TASK TO COMPLETE |
From the top of the entries, reproduce each line exactly, stopping after the line that contains "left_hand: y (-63". Omit pictures.

◆ ◆ ◆ ◆ ◆

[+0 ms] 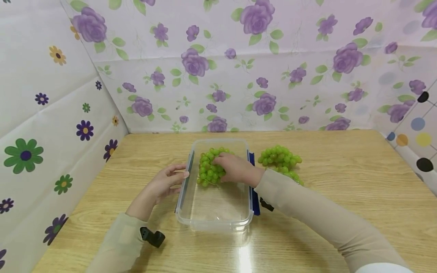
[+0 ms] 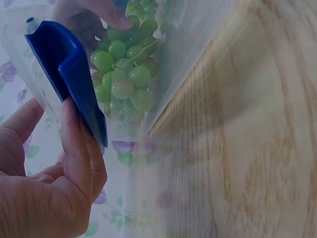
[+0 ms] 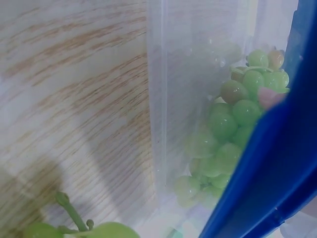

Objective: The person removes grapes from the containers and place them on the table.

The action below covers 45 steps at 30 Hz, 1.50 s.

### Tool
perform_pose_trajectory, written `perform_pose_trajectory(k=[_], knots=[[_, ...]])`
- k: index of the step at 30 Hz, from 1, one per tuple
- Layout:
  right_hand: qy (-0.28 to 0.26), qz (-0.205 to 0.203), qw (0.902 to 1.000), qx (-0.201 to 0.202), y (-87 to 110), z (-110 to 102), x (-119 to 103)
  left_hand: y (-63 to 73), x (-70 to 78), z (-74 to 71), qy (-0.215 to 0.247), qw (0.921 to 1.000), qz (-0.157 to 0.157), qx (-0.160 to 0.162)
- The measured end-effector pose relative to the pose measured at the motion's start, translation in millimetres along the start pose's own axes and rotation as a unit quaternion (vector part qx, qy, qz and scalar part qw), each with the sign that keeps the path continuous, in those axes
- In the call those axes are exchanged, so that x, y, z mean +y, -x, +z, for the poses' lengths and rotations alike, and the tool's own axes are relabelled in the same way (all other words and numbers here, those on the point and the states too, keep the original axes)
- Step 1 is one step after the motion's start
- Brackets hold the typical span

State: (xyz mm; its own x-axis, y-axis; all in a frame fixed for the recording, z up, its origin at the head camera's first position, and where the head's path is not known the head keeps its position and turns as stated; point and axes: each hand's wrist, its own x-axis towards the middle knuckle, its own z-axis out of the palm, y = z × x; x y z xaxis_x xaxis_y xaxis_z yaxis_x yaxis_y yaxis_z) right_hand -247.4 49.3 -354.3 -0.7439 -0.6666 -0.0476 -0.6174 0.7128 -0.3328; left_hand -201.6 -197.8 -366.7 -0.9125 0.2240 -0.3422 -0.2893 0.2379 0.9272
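A clear plastic container (image 1: pixel 222 206) with blue side latches stands on the table, its top uncovered. Inside, toward its far half, lies a bunch of green grapes (image 1: pixel 209 170). My right hand (image 1: pixel 235 168) reaches over the right wall and grips the bunch; its palm side is hidden in the head view. At the left wall, my left hand (image 1: pixel 167 182) holds the rim, with fingers against the blue latch (image 2: pixel 74 69) and thumb by the edge. More green grapes (image 1: pixel 280 157) lie on the table right of the container, partly behind my right forearm.
The wooden table (image 1: pixel 341 182) is bounded by a flower-patterned sheet (image 1: pixel 232 83) at the back and patterned sheets at both sides. Another blue latch (image 1: pixel 254 197) hangs out from the container's right wall, beneath my right forearm.
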Motion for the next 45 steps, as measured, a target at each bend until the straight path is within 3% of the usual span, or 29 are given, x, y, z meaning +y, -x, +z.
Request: perform_pose_trajectory(k=[15,45], knots=[[-0.003,-0.005,0.9999,0.013,0.4,-3,0,0.1,0.0,-0.7,0.003,1.0,-0.002,-0.001],[-0.084,-0.015,0.9963,0.008,-1.1,-12,1,-2.1,-2.0,-2.3,0.008,0.9999,-0.001,-0.009]])
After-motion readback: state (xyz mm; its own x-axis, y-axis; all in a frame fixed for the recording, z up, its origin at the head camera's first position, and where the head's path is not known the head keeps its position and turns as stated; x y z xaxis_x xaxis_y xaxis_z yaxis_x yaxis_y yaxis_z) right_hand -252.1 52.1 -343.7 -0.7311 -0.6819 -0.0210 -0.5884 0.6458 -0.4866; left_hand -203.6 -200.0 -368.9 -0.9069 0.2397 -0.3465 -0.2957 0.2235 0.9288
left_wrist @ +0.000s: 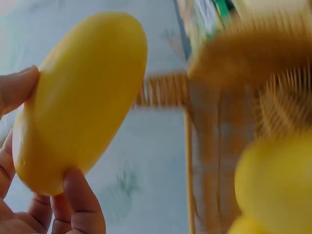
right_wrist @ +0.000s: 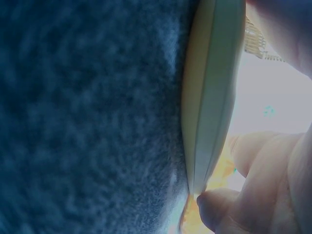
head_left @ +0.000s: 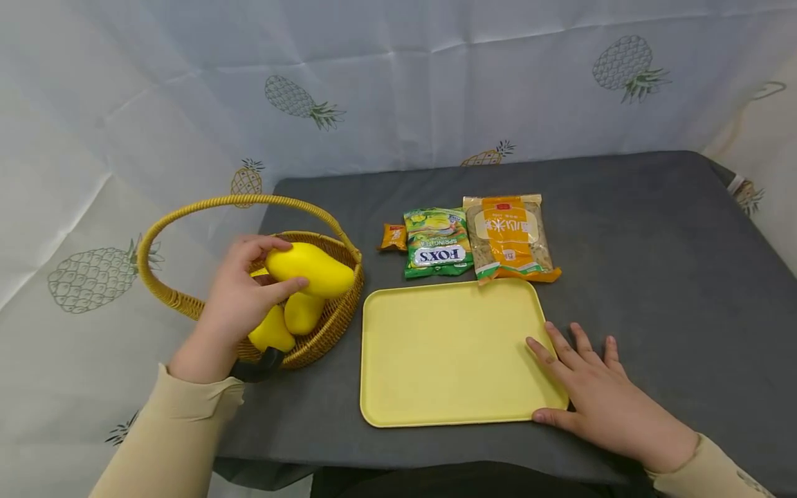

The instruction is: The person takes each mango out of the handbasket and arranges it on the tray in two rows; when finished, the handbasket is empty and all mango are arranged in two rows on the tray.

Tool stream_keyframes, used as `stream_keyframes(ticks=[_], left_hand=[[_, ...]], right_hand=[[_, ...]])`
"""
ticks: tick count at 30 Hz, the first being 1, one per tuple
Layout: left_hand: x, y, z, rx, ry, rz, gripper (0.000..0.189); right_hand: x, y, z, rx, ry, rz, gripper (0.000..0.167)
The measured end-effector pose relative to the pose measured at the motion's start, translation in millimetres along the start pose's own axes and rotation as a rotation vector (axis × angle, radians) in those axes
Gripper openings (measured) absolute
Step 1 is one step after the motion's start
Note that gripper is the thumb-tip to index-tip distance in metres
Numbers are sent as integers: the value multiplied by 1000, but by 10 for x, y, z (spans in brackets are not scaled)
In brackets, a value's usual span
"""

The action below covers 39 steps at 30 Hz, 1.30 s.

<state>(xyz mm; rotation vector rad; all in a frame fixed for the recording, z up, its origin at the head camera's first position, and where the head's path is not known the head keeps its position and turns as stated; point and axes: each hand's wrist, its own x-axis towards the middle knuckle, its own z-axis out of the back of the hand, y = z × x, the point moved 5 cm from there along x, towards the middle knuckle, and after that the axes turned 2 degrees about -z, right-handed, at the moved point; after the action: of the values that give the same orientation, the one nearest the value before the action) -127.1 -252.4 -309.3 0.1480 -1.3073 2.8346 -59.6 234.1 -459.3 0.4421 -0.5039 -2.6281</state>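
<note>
Holding a yellow mango [head_left: 311, 271], the left hand [head_left: 243, 287] is over the basket [head_left: 339, 321] in the head view. The basket is left of the tray [head_left: 454, 353], just beside it, and has more mangoes [head_left: 272, 332] inside. The right hand [head_left: 598, 391] is wide, with its fingers spread out. It touches the right side of the tray and holds nothing in its fingers. Behind the tray, in a row on the dark bench [head_left: 654, 242], are a small orange packet [head_left: 394, 237], a green bag [head_left: 437, 238] and a big bag [head_left: 507, 235]. The big bag comes right up to the tray's back edge.

In the left wrist view, the fingers pinch the held mango from both sides. The basket looks blurry, and the yellow mangoes in it show at the corner.

In the right wrist view, the tray is seen edge-on. Right hand fingers are beside its rim, and the dark bench cloth [right_wrist: 87, 117] is on its other side.
</note>
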Motion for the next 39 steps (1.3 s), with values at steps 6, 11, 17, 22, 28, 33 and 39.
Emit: stream_keyframes(ticks=[6,11,17,22,28,33,39], left_hand=[[-95,-294,-425,-33,162,-93,47],[-92,-345,-846,-19,290,-154,47],[-19,-357,-1202,8,379,-167,48],[97,-417,-1497,-50,457,-136,47],[195,-539,-1899,-47,550,-143,48],[269,-583,-2192,-33,588,-162,46],[358,-653,-2446,-56,623,-167,46]], right_hand=[[-13,1,11,12,8,-4,109],[-9,12,17,10,15,-2,109],[-10,23,29,7,6,7,107],[-15,29,49,-3,-12,5,105],[-14,58,74,5,-13,10,104],[-12,67,82,16,-3,-1,104],[-29,48,84,27,2,-11,104]])
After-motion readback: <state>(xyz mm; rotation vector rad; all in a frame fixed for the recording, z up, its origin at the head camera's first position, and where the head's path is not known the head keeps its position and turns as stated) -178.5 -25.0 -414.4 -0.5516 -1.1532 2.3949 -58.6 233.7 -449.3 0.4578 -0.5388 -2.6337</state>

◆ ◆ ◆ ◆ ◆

ANSWER TO THIS EXERCISE |
[+0 ms] 
[+0 ms] 
[+0 ms] 

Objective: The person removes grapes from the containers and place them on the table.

The action below covers 45 steps at 30 Hz, 1.50 s.

### Tool
perform_pose_trajectory, written `perform_pose_trajectory(k=[_], knots=[[_, ...]])`
- k: index of the step at 30 Hz, from 1, one per tuple
- Layout:
  right_hand: qy (-0.28 to 0.26), qz (-0.205 to 0.203), qw (0.902 to 1.000), qx (-0.201 to 0.202), y (-87 to 110), z (-110 to 102), x (-119 to 103)
  left_hand: y (-63 to 73), x (-70 to 78), z (-74 to 71), qy (-0.215 to 0.247), qw (0.921 to 1.000), qz (-0.157 to 0.157), qx (-0.160 to 0.162)

With this, there is nothing more to the exercise.